Annie Cohen-Solal
Sartre
Collection Découvertes Gallimard

 

« Le lecteur a compris que je déteste mon enfance et tout ce qui en survit »

  En 1964, Sartre publie Les Mots, son plus beau livre, une vertigineuse autobiographie consacrée aux douze premières années de sa vie, qu'il nommait ses années de « folie ».   D'emblée, à l'opposé de tant d'autres créateurs qui se penchent avec complaisance sur leurs années d'enfance, Sartre porte un regard ironique, corrosif et sévère sur cette époque de sa vie. Le public y découvre un enfant lecteur avide et précoce qui, dès l'âge de 8 ans, s'engage délibérément dans une trajectoire d'écrivain. Par une capacité de rupture peu banale, preuve sans doute d'un gigantesque orgueil, l'enfant s'y construit un univers alternatif, croyant ainsi naître de l'écriture et générer sa propre existence. Une simple phrase, un peu sèche, débusquée au détour d'une page, nous livre la clé de lecture essentielle : « Je suis né de l'écriture : avant elle, il n'y avait qu'un jeu de miroirs. [...] Écrivant, j'existais, j'échappais aux grandes personnes [...]. »
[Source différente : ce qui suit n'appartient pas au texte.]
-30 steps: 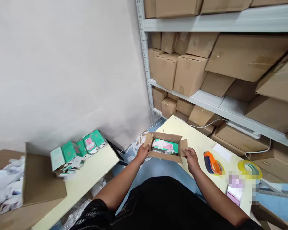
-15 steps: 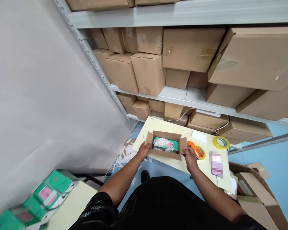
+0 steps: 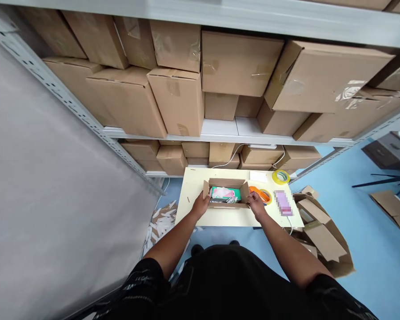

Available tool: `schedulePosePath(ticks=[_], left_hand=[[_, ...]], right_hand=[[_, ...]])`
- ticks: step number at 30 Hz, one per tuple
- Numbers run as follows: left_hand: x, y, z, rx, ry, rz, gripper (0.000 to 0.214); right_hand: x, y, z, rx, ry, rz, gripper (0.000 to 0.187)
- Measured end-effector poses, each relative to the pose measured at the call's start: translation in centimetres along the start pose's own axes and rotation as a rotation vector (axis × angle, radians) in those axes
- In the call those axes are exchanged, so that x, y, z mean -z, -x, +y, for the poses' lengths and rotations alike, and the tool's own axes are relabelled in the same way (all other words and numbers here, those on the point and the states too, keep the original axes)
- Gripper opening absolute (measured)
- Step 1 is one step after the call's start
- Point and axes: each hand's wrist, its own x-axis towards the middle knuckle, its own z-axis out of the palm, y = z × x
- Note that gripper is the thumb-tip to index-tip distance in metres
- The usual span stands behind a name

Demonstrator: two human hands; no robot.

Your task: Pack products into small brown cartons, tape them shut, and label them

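Observation:
An open cardboard box (image 3: 228,206) is on the pale yellow table (image 3: 226,218) in front of me, its flaps standing up and outward. Inside it lies a green and pink packet (image 3: 237,194), partly covered by white crumpled paper (image 3: 222,191). My left hand (image 3: 200,205) grips the box's left end by the flap, fingers closed. At the opposite end, my right hand (image 3: 256,205) pinches the right flap. Just past that hand lies an orange tape dispenser (image 3: 260,194) with a yellow roll.
A yellow tape roll (image 3: 281,177), a white box (image 3: 258,176) and a blurred-out pink item (image 3: 283,203) lie on the table. Shelves full of cardboard boxes (image 3: 175,100) rise behind. Paper scraps (image 3: 160,226) litter the floor at left; an open carton with cardboard (image 3: 323,235) stands at right.
My view has swung to the right, so the green boxes at lower left are out of sight. Both hands still hold the cardboard box, now squarer to me over the table.

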Motion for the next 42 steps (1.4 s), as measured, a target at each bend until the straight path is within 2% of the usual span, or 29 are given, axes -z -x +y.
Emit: schedulePosePath(ticks=[3, 5, 8, 11, 13, 17, 20, 23, 27, 31, 34, 36, 39, 42], left_hand=[[1.1, 0.7, 0.1, -0.087, 0.012, -0.032, 0.054], [1.9, 1.5, -0.3, -0.181, 0.029, -0.028, 0.052], [2.7, 2.5, -1.1, -0.329, -0.073, -0.064, 0.057], [2.3, 2.6, -1.2, -0.463, -0.312, -0.149, 0.067], [1.4, 2.3, -1.0, -0.520, -0.463, -0.179, 0.069], [-0.1, 1.5, -0.8, -0.542, -0.587, -0.124, 0.044], [-0.1, 1.0, -0.7, -0.550, -0.559, -0.075, 0.026], [0.2, 0.6, -0.1, -0.507, -0.539, -0.044, 0.021], [0.2, -0.3, 1.0, -0.364, -0.568, 0.003, 0.030], [-0.4, -1.3, 1.7, -0.253, -0.590, 0.092, 0.053], [-0.5, -2.6, 2.6, -0.336, -0.652, 0.125, 0.083], [-0.4, -3.5, 3.6, -0.410, -0.680, 0.046, 0.094], [0.1, -4.3, 4.7, -0.448, -0.660, -0.070, 0.089], [0.5, -3.7, 4.1, -0.476, -0.633, -0.072, 0.071]], right_hand=[[0.8, 0.7, -0.1, -0.038, -0.039, 0.001, 0.036], [1.8, 1.4, 0.3, -0.028, -0.027, -0.054, 0.047], [3.3, 2.4, 1.1, 0.142, 0.123, -0.201, 0.061], [4.0, 2.6, 1.5, 0.397, 0.322, -0.362, 0.062], [3.8, 2.3, 1.6, 0.495, 0.444, -0.430, 0.063], [2.5, 1.3, 1.9, 0.546, 0.551, -0.391, 0.053], [1.7, 0.8, 2.1, 0.530, 0.491, -0.328, 0.044], [1.3, 0.5, 1.9, 0.491, 0.451, -0.266, 0.040], [0.6, -0.4, 1.9, 0.400, 0.470, -0.176, 0.046], [-0.7, -1.4, 2.3, 0.225, 0.445, -0.113, 0.066], [-1.2, -1.6, 2.4, 0.107, 0.374, -0.112, 0.078], [-1.3, -1.5, 2.3, 0.062, 0.335, -0.125, 0.084], [-1.1, -1.3, 2.3, 0.035, 0.299, -0.114, 0.087], [-1.1, -1.2, 2.5, 0.052, 0.291, -0.101, 0.086]])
  Pourtant Les Mots ne se réduisent pas à un simple récit, par Sartre, de son enfance : c'est à la fois beaucoup plus et beaucoup moins. C'est une autoanalyse, un roman d'apprentissage, une ode à sa mère, un règlement de comptes avec sa famille, dans une critique souvent féroce des valeurs de la petite bourgeoisie intellectuelle dans laquelle il est né.
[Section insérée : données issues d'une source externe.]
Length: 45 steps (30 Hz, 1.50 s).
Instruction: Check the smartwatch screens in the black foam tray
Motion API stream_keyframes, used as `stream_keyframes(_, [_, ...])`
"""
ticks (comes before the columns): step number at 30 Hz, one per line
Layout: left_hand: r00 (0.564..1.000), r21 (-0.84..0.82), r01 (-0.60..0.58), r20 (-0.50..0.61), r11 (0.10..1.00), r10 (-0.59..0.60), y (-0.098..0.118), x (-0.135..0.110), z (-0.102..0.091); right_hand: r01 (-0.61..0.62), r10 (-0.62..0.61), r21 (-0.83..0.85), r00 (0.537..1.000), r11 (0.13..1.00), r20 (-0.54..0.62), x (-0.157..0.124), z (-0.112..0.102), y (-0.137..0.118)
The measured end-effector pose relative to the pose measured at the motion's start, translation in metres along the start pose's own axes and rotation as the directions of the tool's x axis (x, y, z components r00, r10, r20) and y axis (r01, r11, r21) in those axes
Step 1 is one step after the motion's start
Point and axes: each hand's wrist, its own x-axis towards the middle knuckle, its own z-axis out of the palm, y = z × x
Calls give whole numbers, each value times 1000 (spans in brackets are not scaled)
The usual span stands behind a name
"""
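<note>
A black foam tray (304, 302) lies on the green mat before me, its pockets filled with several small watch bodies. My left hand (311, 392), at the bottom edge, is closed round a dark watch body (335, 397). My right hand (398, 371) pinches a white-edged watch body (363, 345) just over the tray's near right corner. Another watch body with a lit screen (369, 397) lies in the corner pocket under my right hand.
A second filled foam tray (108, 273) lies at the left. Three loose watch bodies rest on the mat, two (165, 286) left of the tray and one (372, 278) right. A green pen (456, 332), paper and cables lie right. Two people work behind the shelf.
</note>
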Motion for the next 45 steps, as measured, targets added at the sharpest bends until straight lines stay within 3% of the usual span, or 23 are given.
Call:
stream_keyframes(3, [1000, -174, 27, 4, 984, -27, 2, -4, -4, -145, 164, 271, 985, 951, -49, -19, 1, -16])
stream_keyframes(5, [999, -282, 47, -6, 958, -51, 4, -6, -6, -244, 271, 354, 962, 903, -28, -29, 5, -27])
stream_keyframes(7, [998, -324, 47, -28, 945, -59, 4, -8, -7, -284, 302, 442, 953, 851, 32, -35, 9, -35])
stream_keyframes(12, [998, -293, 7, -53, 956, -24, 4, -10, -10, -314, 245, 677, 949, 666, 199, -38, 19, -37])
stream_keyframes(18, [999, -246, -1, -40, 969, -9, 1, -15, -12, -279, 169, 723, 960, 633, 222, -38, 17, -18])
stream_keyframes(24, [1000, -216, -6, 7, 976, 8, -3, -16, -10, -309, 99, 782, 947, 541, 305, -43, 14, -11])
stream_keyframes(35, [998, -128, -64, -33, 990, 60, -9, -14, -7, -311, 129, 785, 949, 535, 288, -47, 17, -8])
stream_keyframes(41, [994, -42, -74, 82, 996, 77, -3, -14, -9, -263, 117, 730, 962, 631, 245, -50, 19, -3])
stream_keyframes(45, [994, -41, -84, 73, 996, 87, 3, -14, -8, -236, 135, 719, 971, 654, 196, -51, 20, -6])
  Peu d'écrivains ont raconté leur névrose avec un tel brio, et manifesté un rejet aussi radical de leur ancrage familial. Ce livre puissant, autoritaire, séducteur, irrésistible, prend le lecteur par des stratégies contrastées, l'emporte, le ravit, l'enthousiasme et l'abandonne enfin, traumatisé et sans défense. De fait, Les Mots restent une véritable épreuve pour les biographes de l'écrivain : en donnant de nombreuses informations tout en maintenant de grands blancs, en ouvrant d'innombrables pistes tout en en subtilisant les codes, l'écrivain parvient magistralement à protéger ses défenses et distancer ses suiveurs.
  De fait, malgré ses efforts pour se construire fils de personne, Sartre est bien le produit de la bourgeoisie intellectuelle en gloire. C'est pourquoi, nous présenterons d'abord nos excuses à l'auteur des Mots avant de forcer quelque peu sa propre version des faits, et de reprendre malgré tout quelques éléments du scénario.